What to work on: Print the listing below exactly as written.

· · · · · · ·

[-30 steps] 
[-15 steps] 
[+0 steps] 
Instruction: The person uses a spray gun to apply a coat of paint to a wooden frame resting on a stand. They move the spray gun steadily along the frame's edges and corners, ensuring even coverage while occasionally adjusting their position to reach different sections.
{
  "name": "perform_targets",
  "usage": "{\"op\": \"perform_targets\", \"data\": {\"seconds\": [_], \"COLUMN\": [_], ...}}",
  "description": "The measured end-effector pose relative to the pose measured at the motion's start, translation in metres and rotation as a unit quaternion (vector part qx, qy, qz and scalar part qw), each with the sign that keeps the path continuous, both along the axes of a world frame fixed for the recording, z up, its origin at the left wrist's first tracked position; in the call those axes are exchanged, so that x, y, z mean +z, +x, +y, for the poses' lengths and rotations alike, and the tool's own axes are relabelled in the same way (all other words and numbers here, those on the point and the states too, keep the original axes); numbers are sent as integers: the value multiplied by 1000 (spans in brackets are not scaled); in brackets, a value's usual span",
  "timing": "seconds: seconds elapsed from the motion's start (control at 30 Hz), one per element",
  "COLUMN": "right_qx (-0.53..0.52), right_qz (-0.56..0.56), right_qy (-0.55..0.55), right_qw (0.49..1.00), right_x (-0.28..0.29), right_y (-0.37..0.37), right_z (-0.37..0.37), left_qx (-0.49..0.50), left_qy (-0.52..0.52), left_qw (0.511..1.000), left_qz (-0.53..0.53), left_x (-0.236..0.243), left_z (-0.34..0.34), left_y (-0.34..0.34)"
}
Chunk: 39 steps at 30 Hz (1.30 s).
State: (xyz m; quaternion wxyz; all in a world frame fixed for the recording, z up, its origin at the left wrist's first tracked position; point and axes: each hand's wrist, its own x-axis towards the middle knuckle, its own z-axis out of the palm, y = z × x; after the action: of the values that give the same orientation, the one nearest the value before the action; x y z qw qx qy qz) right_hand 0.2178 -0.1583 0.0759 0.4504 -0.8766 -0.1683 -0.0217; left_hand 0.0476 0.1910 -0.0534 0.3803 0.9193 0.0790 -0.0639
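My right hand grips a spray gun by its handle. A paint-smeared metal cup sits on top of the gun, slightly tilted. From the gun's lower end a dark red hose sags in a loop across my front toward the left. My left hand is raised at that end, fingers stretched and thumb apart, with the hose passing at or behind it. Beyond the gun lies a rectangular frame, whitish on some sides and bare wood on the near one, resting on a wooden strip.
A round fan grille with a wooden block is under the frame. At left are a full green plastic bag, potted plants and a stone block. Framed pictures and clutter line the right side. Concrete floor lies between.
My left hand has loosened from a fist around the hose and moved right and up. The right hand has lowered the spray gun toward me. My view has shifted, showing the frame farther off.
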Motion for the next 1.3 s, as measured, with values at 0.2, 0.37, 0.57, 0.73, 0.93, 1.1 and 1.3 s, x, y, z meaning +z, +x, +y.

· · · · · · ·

Answer to the exercise:
[-30 steps] 
[-15 steps] 
[+0 steps] 
Instruction: The person uses a spray gun to apply a coat of paint to a wooden frame resting on a stand. They move the spray gun steadily along the frame's edges and corners, ensuring even coverage while occasionally adjusting their position to reach different sections.
{
  "name": "perform_targets",
  "usage": "{\"op\": \"perform_targets\", \"data\": {\"seconds\": [_], \"COLUMN\": [_], ...}}",
  "description": "The measured end-effector pose relative to the pose measured at the motion's start, translation in metres and rotation as a unit quaternion (vector part qx, qy, qz and scalar part qw), each with the sign that keeps the path continuous, both along the axes of a world frame fixed for the recording, z up, its origin at the left wrist's first tracked position; in the call those axes are exchanged, so that x, y, z mean +z, +x, +y, for the poses' lengths and rotations alike, and the tool's own axes are relabelled in the same way (all other words and numbers here, those on the point and the states too, keep the original axes); numbers are sent as integers: the value multiplied by 1000 (spans in brackets are not scaled); in brackets, a value's usual span",
  "timing": "seconds: seconds elapsed from the motion's start (control at 30 Hz), one per element",
  "COLUMN": "right_qx (-0.53..0.52), right_qz (-0.56..0.56), right_qy (-0.55..0.55), right_qw (0.49..1.00), right_x (-0.28..0.29), right_y (-0.37..0.37), right_z (-0.37..0.37), left_qx (-0.49..0.50), left_qy (-0.52..0.52), left_qw (0.511..1.000), left_qz (-0.53..0.53), left_x (-0.236..0.243), left_z (-0.34..0.34), left_y (-0.34..0.34)"
}
Chunk: 39 steps at 30 Hz (1.30 s).
State: (xyz m; quaternion wxyz; all in a world frame fixed for the recording, z up, its origin at the left wrist's first tracked position; point and axes: each hand's wrist, its own x-axis towards the middle knuckle, its own z-axis out of the palm, y = z × x; after the action: of the values that give the same orientation, the one nearest the value before the action; x y z qw qx qy qz) right_hand 0.2178 -0.1583 0.0759 0.4504 -0.8766 -0.1683 -0.0217; left_hand 0.0476 0.1910 -0.0534 0.3803 0.9193 0.0790 -0.0639
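My right hand grips a spray gun by its handle. A paint-smeared metal cup sits on top of the gun, slightly tilted. From the gun's lower end a dark red hose sags in a loop across my front toward the left. My left hand is raised at that end, fingers stretched and thumb apart, with the hose passing at or behind it. Beyond the gun lies a rectangular frame, whitish on some sides and bare wood on the near one, resting on a wooden strip.
A round fan grille with a wooden block is under the frame. At left are a full green plastic bag, potted plants and a stone block. Framed pictures and clutter line the right side. Concrete floor lies between.
My left hand has loosened from a fist around the hose and moved right and up. The right hand has lowered the spray gun toward me. My view has shifted, showing the frame farther off.
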Motion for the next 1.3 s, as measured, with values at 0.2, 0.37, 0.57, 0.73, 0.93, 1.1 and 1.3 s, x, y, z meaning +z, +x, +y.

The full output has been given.